With 48 trillion cubic feet of natural gas, and 7.8 billion barrels of oil [all risked recoverable, of course], the Dragut Field is poised to become a significant player on the southern shores of the Mediterranean. The project is expected to come online in January 2027, though it will not reach its full scope until 2028, with shale wells allowing for rapid peaks in production. At capacity, the Dragut field will pump some 400,000 barrels of oil per day, along with supplying half a trillion cubic feet of gas annually through both the extant GreenStream and the new GreenStream II pipeline, to be constructed shortly with Italian approval.
Politically, the Dragut Field is a shot across the bow at Haftar. Eastern Libya has managed to survive so far as a result of the complexities of its legal situation and the fact that Libya's oil is largely produced in the east, even though its legitimate government is in the west, and thus both sides were being paid from the same exported oil.

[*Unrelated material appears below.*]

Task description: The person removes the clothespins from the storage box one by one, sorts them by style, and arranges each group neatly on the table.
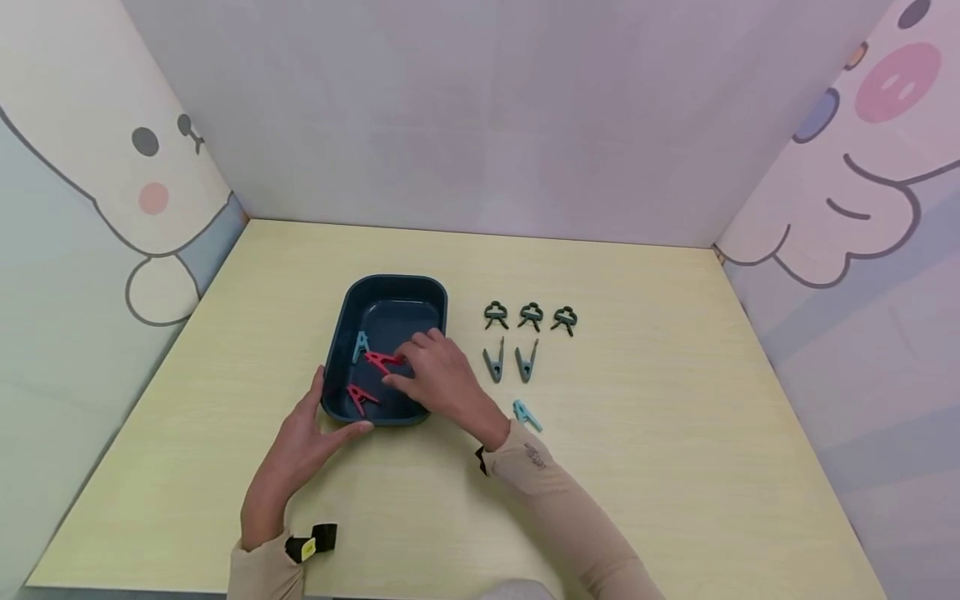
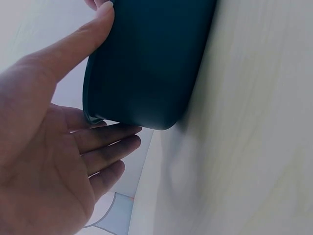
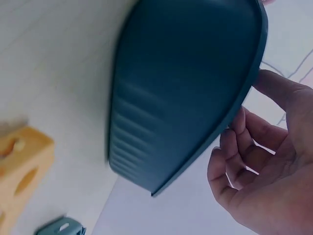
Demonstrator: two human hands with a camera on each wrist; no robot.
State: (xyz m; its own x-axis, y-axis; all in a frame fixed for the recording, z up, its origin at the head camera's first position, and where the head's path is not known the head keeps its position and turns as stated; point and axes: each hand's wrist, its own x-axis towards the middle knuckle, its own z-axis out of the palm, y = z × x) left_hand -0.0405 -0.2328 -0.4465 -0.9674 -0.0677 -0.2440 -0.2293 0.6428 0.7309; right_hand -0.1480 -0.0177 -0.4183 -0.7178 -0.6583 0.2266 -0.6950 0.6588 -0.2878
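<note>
A dark blue tray [image 1: 386,421] stands on the table, left of the middle. In it lie a light blue clip [image 1: 361,345] and a lower red clip [image 1: 361,397]. My right hand [image 1: 444,377] reaches over the tray's right side and pinches an upper red clip [image 1: 381,361] between thumb and fingers; its fingertips are hidden behind the rim in the right wrist view. My left hand [image 1: 294,448] rests at the near left corner, thumb along the front rim. Its other fingers [image 2: 110,159] extend along the tray's outer side in the left wrist view.
Right of the tray, three dark green clips [image 1: 531,314] form a row, with two grey-blue clothespins [image 1: 527,362] below. Another light blue clip [image 1: 527,415] lies near my right forearm. A yellow block with holes [image 3: 24,171] shows in the right wrist view. Walls enclose the table.
</note>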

Not only will the Dragut Field offer Tripolitania an independent fiscal base for the first time in its history, it also exists outside extant Libyan oil and gas law, as a project owned entirely by QatarEnergy, on which the GNU simply receives a 40% cut of all revenues above the $60/barrel cost of production (even at a conservative $80/barrel, the better part of a billion dollars annually from oil, and then, with natural gas revenues, around $2.5 billion--plus taxes associated with, say, Libyan laborers]. It also offers the Italians even more reason to back up the internationally recognized government, as it will control a vital source of their natural-gas, and the Americans are getting their cut too, with oilfield servicing contracts being offered to Halliburton, as QatarEnergy has no expertise working with shale, while Americans have it in spades--if anything there's too much American shale equipment on the market right now as their drillers hold their plays tight to their chest.